The Butler’s Revenge started on time and was a great success. The pre-curtain shot of adrenalin had put the performers on the bit. The audience laughed in all the right places. The Mayor’s chain of office glittered in light reflected from the stage.
The climax of the play — and Aubrey Rock’s reason for choosing it — happens in the final scene when the butler, who has been harshly treated by the domineering family, confronts them at last, delivers an angry speech, and then shoots them all in the sitting room.
Backstage, in a short break before the final scene, Ken Lavender approached Rock and showed him the prop gun loaded with blank cartridges ready for the mass assassination. “Where do you want this, Aubrey?”
Rock, in shirtsleeves, said, “Would you put it in my jacket pocket, Ken? In my dressing room.”
Later, when it was almost time for his entrance, Rock went to the dressing room, ignored his own tuxedo jacket hanging most obviously on a hook by the mirror, and took the costume tux from where he had, concealed it behind the door. He slipped into it, feeling the weight of Nunford’s gun in the pocket. Glancing at the other jacket, he could see the bulk of the prop gun. Patting the lethal load at his side, he said to himself, “Thank you very much, Ken.”
The audience loved the butler’s final speech. Rock made the most of it as he delivered a scathing tongue-lashing to the assembled family played by Lance Haldane, Sybil Simon, and Beverly Fragment. “You ungrateful swine,” he fumed. “I’ve served you faithfully all these years and now you try to cast me adrift. We’ll see who has the last laugh. I’m quite sure you never anticipated this!”
As Rock drew the gun from his pocket, his fellow performers were blinking thoughtfully. That last bit was not in the script, was it? Never mind, the performance was over anyway.
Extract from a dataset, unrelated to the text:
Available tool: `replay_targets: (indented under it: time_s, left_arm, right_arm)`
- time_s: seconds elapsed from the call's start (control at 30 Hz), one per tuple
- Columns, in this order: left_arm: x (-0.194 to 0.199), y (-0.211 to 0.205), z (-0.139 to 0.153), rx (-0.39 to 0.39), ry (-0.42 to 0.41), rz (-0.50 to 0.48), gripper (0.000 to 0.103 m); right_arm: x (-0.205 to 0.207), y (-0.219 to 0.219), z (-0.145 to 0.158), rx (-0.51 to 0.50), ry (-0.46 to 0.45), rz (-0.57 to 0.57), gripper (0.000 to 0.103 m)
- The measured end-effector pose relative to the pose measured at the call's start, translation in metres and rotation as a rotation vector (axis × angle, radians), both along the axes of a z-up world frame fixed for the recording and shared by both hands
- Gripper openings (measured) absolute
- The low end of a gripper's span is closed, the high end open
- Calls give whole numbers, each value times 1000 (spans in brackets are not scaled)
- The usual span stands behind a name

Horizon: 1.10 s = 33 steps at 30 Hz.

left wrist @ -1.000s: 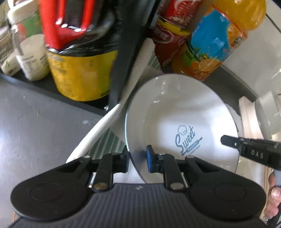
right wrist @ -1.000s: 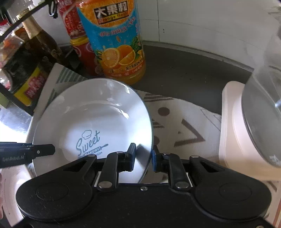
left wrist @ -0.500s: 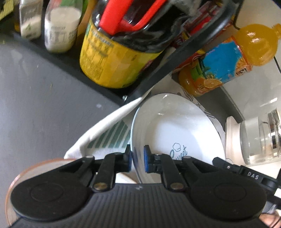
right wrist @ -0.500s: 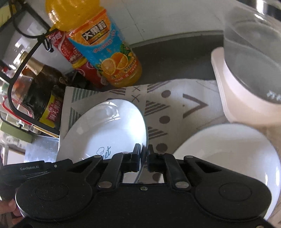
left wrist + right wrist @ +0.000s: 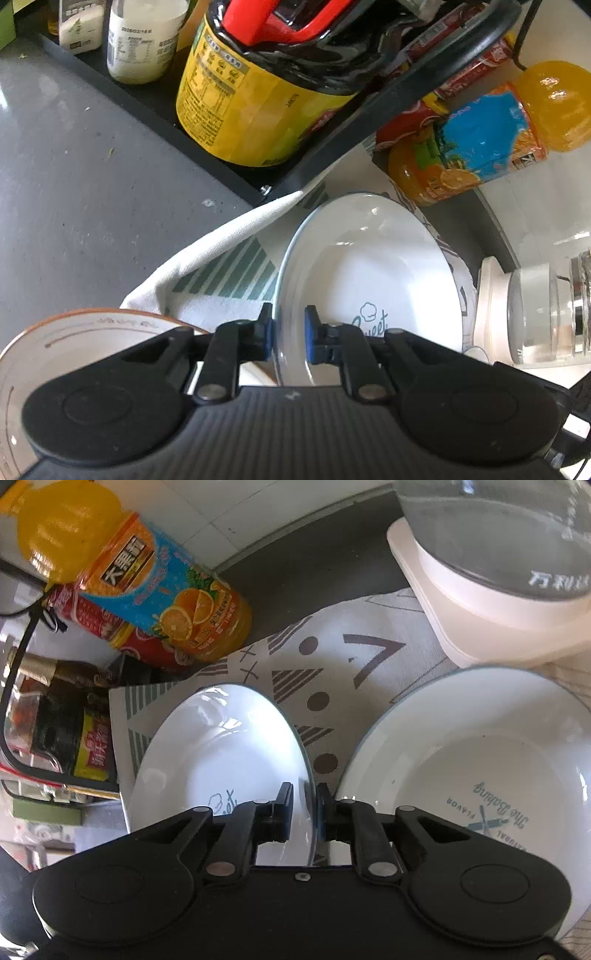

And it was over for them, because Aubrey Rock now took careful aim and fired three deadly shots, one each into the hearts of Lance, Sybil, and Beverly.
The curtain fell to thunderous applause. The audience laughed and cheered as the curtains opened again and Rock took his farewell bow alone, the others pretending to be dead on the stage behind him.
A minute later the mood changed to hysteria. The police were summoned, and, of course, the presentations were cancelled.
It all came out at the inquest a week later. The holdup was described, the tragic mistake which saw the real gun end up in Rock’s costume jacket while Lavender had put the prop gun in the pocket of its near twin — the actor s personal garment, brought along to be worn during the formal activities later. Aubrey took full blame for having let the bandit go and for retaining the weapon. He had intended to turn the gun in that night, explaining he had found it in a rubbish bin. He saw now that it was wrong to try to circumvent the law even in the smallest way and with the best of intentions. He would never do it again. All his friends dead — and on the occasion of their generous recognition of his career. He wept.
The officials were touched and lost no time in returning a verdict of accidental death in all three cases. Aubrey left the courtroom a tragic hero and announced that he would act no more. Rock’s last role had been played not at Prepington Repertory Theatre as his fellow actors had intended, but in front of a coroner’s court of inquiry.
Well-wishers outside pleaded with him to reconsider, to continue delighting audiences with his presence.
“No, I’m sorry,” he said. “I will never set foot upon a stage again.” And as he walked away, he said to himself, “And neither will those three sons of mischief” — or words to that effect.